BEGIN Provided records

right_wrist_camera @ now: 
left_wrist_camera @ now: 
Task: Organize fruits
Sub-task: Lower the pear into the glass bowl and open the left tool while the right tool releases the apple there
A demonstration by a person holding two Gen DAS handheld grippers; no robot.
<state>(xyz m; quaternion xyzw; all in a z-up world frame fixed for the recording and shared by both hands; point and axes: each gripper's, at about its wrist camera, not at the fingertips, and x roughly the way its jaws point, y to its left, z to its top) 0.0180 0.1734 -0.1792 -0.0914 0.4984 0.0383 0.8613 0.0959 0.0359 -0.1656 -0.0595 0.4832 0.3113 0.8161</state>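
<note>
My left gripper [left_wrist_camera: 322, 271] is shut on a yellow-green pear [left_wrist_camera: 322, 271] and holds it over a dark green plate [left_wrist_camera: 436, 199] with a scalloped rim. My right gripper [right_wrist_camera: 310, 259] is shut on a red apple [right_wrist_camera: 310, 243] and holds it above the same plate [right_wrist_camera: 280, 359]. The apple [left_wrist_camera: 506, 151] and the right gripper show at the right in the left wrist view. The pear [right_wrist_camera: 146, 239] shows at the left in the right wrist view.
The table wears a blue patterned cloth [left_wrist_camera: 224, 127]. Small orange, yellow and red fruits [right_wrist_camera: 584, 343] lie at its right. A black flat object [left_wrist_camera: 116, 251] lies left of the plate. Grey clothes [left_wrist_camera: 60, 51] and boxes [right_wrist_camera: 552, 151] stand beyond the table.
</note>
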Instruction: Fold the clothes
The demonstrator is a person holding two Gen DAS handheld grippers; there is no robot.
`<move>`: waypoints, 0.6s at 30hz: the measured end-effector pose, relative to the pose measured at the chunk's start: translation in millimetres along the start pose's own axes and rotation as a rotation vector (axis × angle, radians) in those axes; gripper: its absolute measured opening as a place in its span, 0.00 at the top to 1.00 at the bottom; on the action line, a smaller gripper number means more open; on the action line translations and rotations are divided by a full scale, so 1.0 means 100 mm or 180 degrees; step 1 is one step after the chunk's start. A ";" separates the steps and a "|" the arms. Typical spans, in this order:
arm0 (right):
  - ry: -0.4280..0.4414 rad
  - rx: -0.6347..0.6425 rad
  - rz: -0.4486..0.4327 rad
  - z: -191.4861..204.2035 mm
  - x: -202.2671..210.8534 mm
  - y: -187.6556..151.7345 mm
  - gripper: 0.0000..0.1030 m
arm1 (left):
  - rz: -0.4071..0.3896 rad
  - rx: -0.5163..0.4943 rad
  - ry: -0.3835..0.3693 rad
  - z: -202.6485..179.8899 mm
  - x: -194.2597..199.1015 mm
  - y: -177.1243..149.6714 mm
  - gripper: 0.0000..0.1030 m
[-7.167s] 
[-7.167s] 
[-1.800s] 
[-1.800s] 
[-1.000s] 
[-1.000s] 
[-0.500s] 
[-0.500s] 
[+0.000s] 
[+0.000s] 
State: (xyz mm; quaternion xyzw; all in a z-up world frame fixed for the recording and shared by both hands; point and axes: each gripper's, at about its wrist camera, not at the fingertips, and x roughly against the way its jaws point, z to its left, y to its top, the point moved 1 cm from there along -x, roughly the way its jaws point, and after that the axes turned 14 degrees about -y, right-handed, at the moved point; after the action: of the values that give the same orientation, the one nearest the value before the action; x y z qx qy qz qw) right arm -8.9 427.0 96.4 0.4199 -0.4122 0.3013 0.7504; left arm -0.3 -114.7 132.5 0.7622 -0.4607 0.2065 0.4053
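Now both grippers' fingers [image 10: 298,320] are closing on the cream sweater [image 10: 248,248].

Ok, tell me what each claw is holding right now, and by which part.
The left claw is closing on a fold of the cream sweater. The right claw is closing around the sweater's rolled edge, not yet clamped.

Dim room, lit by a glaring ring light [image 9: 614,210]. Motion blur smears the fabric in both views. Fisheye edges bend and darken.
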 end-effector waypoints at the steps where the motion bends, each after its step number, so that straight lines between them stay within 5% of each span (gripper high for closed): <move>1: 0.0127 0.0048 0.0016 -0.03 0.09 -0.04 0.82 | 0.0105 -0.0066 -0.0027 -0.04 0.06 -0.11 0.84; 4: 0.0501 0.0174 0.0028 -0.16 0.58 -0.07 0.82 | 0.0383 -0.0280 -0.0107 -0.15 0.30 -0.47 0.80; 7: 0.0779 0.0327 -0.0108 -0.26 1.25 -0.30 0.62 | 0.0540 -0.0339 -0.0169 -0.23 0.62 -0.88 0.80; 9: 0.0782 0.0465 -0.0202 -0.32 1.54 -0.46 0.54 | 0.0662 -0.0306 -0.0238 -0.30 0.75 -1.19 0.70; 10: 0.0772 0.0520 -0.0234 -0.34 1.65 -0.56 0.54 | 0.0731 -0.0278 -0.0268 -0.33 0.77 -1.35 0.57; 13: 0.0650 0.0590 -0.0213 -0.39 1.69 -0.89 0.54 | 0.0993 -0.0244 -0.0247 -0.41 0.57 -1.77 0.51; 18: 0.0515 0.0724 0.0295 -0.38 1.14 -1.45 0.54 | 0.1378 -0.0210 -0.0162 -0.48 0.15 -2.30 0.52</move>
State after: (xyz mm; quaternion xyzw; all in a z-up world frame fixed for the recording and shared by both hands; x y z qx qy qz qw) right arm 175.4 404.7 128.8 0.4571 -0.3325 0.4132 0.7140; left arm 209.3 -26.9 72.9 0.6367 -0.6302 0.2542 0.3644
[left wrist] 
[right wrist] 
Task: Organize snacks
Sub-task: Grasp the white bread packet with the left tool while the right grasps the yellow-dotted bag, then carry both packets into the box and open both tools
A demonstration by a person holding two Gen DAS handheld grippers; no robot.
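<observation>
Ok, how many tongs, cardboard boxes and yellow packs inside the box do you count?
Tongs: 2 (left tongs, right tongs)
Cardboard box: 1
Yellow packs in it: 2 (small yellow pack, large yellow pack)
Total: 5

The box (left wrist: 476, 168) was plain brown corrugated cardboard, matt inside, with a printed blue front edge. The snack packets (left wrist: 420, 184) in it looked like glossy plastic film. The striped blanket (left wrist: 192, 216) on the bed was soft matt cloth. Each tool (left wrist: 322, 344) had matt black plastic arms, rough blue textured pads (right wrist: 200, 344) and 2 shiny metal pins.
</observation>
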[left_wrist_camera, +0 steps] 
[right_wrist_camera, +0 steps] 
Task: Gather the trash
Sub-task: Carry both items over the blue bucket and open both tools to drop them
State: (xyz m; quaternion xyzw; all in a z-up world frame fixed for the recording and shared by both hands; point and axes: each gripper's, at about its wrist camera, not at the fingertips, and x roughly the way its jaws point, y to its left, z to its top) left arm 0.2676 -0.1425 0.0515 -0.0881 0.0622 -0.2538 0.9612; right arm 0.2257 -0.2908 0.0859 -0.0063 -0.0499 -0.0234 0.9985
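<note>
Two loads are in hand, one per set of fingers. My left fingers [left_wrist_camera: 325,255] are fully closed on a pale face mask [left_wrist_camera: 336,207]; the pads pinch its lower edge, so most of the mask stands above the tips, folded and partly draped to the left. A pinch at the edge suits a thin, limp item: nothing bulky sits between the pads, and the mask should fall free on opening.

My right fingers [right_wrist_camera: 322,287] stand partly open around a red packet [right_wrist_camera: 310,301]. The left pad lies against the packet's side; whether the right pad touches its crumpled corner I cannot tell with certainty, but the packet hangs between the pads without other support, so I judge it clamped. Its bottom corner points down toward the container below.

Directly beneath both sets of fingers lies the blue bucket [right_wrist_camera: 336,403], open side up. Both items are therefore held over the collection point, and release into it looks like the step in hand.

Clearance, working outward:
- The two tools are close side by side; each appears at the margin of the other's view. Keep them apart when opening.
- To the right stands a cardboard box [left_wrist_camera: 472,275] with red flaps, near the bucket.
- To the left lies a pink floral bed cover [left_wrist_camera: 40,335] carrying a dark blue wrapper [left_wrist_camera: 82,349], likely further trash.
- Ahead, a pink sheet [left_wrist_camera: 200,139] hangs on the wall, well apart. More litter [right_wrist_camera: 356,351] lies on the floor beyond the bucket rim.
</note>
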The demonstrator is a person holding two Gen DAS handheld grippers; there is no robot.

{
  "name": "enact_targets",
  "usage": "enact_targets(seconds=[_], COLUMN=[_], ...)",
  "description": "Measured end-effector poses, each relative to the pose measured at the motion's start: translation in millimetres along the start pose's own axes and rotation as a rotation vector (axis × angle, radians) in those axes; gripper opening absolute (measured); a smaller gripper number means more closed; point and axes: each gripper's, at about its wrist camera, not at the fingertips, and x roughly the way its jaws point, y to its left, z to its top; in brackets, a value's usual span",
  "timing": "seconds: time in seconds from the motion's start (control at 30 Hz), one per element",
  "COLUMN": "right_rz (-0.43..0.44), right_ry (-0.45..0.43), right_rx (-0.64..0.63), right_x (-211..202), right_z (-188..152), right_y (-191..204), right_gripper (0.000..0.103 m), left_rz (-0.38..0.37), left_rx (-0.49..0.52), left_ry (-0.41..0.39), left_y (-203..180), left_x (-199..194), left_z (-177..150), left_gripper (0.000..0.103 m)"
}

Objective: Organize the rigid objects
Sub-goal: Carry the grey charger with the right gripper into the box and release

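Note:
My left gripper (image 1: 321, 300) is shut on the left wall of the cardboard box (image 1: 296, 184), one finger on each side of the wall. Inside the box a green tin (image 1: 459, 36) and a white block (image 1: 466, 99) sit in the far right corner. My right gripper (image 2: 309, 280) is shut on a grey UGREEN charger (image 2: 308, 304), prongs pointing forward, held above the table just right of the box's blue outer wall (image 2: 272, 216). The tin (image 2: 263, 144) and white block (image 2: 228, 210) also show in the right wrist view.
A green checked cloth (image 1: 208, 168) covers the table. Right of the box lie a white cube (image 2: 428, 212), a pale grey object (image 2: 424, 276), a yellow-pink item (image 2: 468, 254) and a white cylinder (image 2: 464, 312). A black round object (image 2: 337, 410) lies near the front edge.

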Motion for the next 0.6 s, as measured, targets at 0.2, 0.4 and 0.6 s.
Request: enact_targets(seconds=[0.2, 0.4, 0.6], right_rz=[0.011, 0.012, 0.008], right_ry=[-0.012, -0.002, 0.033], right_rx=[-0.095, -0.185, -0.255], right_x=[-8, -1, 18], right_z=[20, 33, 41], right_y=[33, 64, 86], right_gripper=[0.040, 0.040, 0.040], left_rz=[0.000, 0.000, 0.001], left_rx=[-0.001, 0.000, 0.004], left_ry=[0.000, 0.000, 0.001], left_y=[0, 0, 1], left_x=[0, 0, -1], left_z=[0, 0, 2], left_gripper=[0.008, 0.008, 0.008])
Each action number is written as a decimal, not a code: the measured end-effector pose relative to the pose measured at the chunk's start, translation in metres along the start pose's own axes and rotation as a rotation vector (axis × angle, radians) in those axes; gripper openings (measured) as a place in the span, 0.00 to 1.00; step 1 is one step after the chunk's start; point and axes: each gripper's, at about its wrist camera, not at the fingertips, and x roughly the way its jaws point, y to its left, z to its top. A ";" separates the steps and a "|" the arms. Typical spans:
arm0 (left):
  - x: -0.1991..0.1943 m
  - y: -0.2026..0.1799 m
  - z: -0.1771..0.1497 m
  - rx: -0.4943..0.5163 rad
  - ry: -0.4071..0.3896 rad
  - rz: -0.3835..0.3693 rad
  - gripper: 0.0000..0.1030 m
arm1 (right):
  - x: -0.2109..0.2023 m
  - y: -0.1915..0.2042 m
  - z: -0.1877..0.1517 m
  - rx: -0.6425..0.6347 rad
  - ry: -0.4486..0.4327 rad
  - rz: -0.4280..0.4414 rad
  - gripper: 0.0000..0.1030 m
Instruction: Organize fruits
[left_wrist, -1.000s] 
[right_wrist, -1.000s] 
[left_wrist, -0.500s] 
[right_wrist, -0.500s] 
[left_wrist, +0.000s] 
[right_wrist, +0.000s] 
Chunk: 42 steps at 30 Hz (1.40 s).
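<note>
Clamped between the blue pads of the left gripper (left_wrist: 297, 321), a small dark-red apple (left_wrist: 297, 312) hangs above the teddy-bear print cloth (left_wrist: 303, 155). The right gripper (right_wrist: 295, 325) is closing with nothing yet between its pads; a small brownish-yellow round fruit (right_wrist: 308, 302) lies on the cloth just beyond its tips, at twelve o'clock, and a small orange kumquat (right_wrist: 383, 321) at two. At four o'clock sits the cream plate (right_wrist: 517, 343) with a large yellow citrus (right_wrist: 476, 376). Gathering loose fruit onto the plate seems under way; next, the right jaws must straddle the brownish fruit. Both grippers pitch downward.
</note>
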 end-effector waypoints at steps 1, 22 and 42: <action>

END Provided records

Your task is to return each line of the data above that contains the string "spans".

**Solution**.
`<move>`: waypoints, 0.6s at 30hz: the measured end-effector pose, relative to the pose measured at the chunk's start: translation in millimetres along the start pose's own axes and rotation as a rotation vector (axis × angle, radians) in those axes; gripper: its absolute measured opening as a place in its span, 0.00 at the top to 1.00 at the bottom; on the action line, a smaller gripper number means more open; on the action line translations and rotations are divided by a full scale, so 1.0 means 100 mm or 180 degrees; step 1 is one step after the chunk's start. A ";" separates the steps and a "|" the arms. Typical spans, in this order:
Each action number is written as a decimal, not a code: the measured end-effector pose relative to the pose measured at the chunk's start, translation in metres along the start pose's own axes and rotation as a rotation vector (axis × angle, radians) in those axes; gripper openings (measured) as a place in the span, 0.00 to 1.00; step 1 is one step after the chunk's start; point and axes: each gripper's, at about its wrist camera, not at the fingertips, and x roughly the way its jaws point, y to its left, z to its top. A ";" separates the steps and a "|" the arms. Typical spans:

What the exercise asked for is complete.